NEW YORK (AP) — Tom Brokaw denied sexual misconduct charges and told friends in a late-night email that he felt “ambushed and then perp walked” in the media as an avatar of male misogyny and stripped of his honor and achievement.
The 78-year-old broadcast journalist penned an emotional response to accusations that he had made unwanted advances on a former colleague, writing that “it is 4:00 a.m. on the first day of my new life as an accused predator in the universe of American journalism.” The letter was first reported in the Hollywood Reporter and confirmed by The Associated Press.
Brokaw, meanwhile, withdrew on Friday as a commencement speaker at Connecticut’s Sacred Heart University next month, saying his appearance would be a distraction.
The Washington Post and Variety reported the charges by Linda Vester, a former NBC News and Fox News Channel correspondent. She said that Brokaw went to her New York hotel room once in the mid-1990s, proposed an affair and tried to forcibly kiss her. She said he tried to kiss her one other time at her apartment in London and once grabbed her from behind and tickled her on her waist.
She told Variety that despite not being at fault, she “suffered years of humiliation and isolation” from the incidents.
Brokaw said he never sought an affair, and that Vester had approached him for advice. He said that he “may have leaned over for a perfunctory good night kiss” on the cheek in London.
As for the hotel room visit, Brokaw said “I should not have gone but I emphatically did not verbally and physically attack her and suggest an affair in language right out of pulp fiction.”
“I am angry, hurt and unmoored from what I thought would be the final passage of my life and career, a mix of written and broadcast journalism, philanthropy and participation in environmental and social causes that have always given extra meaning to my life,” he wrote.
“Instead I am facing a long list of grievances from a former colleague who left NBC News angry that she had failed in her pursuit of stardom,” he wrote. “She has unleashed a torrent of unsubstantiated criticism and attacks on me more than 20 years after I opened the door for her and a new job at Fox News.”
Brokaw said that he had called the late Fox News CEO Roger Ailes on her behalf and that Vester got a job there.
“She couldn’t pick up the phone and say, ‘I’d like to talk. I have issues from those two meetings 20 years ago?’ Brokaw wrote. “Instead she became a character assassin.
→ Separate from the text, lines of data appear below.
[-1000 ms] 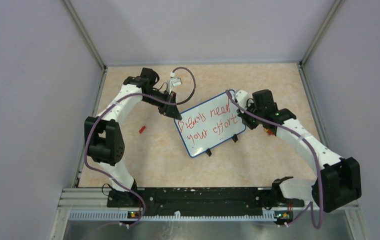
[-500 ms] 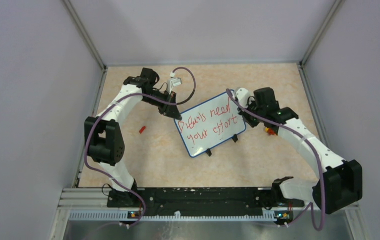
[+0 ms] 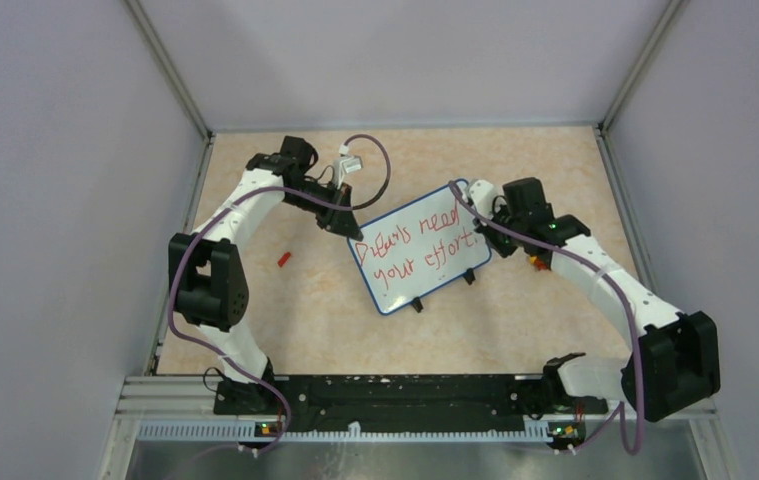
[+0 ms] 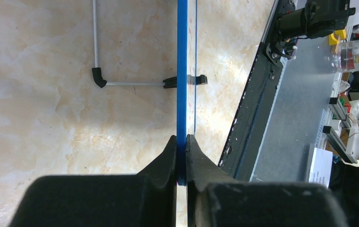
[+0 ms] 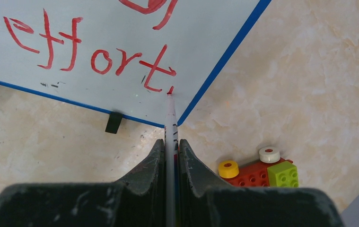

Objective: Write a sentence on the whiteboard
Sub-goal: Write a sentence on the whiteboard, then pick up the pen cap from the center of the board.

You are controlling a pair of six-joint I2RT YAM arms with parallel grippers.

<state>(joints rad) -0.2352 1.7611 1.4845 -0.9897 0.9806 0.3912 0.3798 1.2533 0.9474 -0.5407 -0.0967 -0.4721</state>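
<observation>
Marker (image 5: 170, 118) tip just inside whiteboard (image 5: 205, 42) corner

whiteboard (image 3: 407, 291): small glossy white rectangle; thin blue rim; rounded corners; propped on two black feet mid-table; face leaning back; long edges run diagonally | sentence (image 3: 417, 245): red handwriting; two lines; roughly "Dreams need / your effort"; fills most of the face; ends near the right corner
</observation>
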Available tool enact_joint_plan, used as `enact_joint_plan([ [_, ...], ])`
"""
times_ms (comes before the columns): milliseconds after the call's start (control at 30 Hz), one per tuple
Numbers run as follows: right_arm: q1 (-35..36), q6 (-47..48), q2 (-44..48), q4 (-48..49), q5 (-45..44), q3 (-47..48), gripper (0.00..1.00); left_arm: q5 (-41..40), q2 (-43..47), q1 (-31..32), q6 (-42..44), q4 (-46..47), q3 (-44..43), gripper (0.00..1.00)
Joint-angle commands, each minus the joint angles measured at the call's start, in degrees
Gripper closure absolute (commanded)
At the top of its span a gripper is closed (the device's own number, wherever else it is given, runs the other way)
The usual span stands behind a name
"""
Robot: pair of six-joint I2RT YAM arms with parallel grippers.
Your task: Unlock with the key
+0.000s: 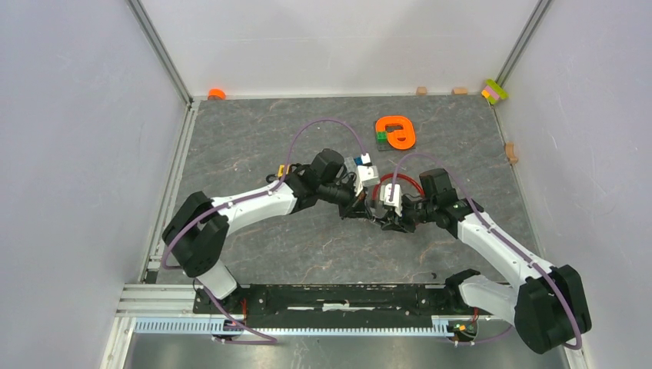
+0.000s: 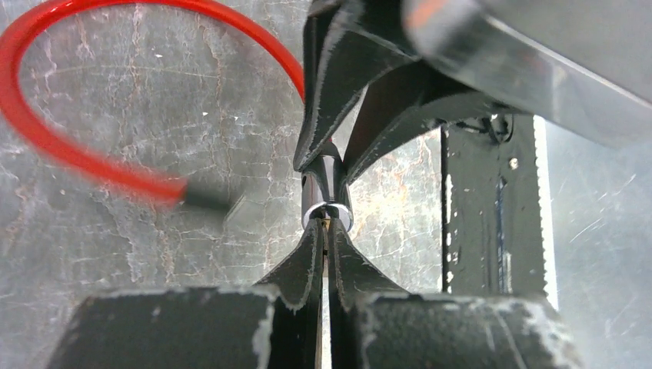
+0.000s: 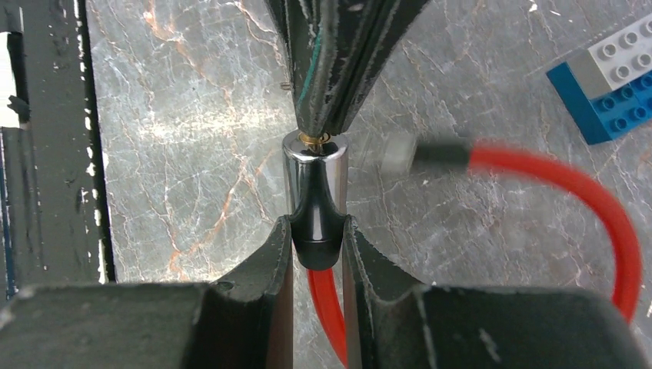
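The lock is a short chrome and black cylinder (image 3: 314, 192) on a red cable (image 3: 600, 200). My right gripper (image 3: 317, 231) is shut on its black end. My left gripper (image 2: 327, 227) is shut, its fingertips pressed to the cylinder's chrome mouth (image 2: 327, 209). The key is almost hidden between those fingertips; only a small brass-coloured sliver (image 3: 311, 139) shows at the mouth. The cable's other end, a dark sleeve (image 2: 206, 200) with a blurred metal tip, hangs free beside the lock. From above, the left gripper (image 1: 367, 211) and the right gripper (image 1: 384, 219) meet mid-table, over the cable loop (image 1: 401, 180).
An orange ring with a green block (image 1: 396, 132) lies behind the grippers. Blue and grey bricks (image 3: 607, 84) sit close by. Small wooden blocks (image 1: 421, 91) and coloured pieces (image 1: 494, 91) line the back wall. The black base rail (image 1: 338, 296) runs along the near edge.
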State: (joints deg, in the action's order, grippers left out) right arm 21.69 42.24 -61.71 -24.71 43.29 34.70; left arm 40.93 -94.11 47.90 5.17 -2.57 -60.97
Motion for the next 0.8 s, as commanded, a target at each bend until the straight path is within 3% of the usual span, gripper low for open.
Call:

Strip away all the hyperbole and what has she achieved? What was her goal? Hard to believe it wasn’t much more Look at Me than Me:Too.”
In response, Vester’s lawyer, Ari Wilkenfeld, said Friday that she stands by her allegations, “which speak for themselves.”
NBC had no comment on Brokaw’s letter.
Vester has said she came forward in part because of NBC’s failure to hire outside investigators to look into workplace issues at the company. Following the firing of “Today” show host Matt Lauer in November for an inappropriate relationship, parent company NBC Universal directed its in-house counsel, Kimberley Harris, to investigate.
In a letter to staff on Friday, NBC News Chairman Andy Lack said that hundreds of people have been interviewed for Harris’ assessment. He said that more than 1,600 NBC News employees have received mandatory workplace training, and there’s still more to be done.
“Our highest priority is to ensure we have a workplace environment where everyone feels safe and protected,” Lack said.
The Post reported that it had talked to 12 current or former NBC staffers who said they were sexually harassed at the network but did not report it to anyone. Former “Today” anchor Ann Curry told the newspaper that she complained to NBC management on behalf of a woman who alleged improper behavior by Lauer.
While some women will talk to internal investigators, others won’t for fear of putting their jobs in jeopardy, said Jennifer Drobac, an Indiana University law professor and an expert on sexual harassment issues.
“NBC is a sophisticated company,” Drobac said, “and yet its response is a bit backward.”
A company might want to keep its probe internal because it doesn’t want to spend the money to go outside, or because it doesn’t believe the problem is serious enough to warrant it, she said. Executives may also fear that outsiders could discover a cultural problem that could put the company at a liability in the future, she said.
She also wondered if people conducting the investigation haven’t been distracted by other duties since it has been five months since Lauer was fired.
NBC has said it will make the results of Harris’ investigation public.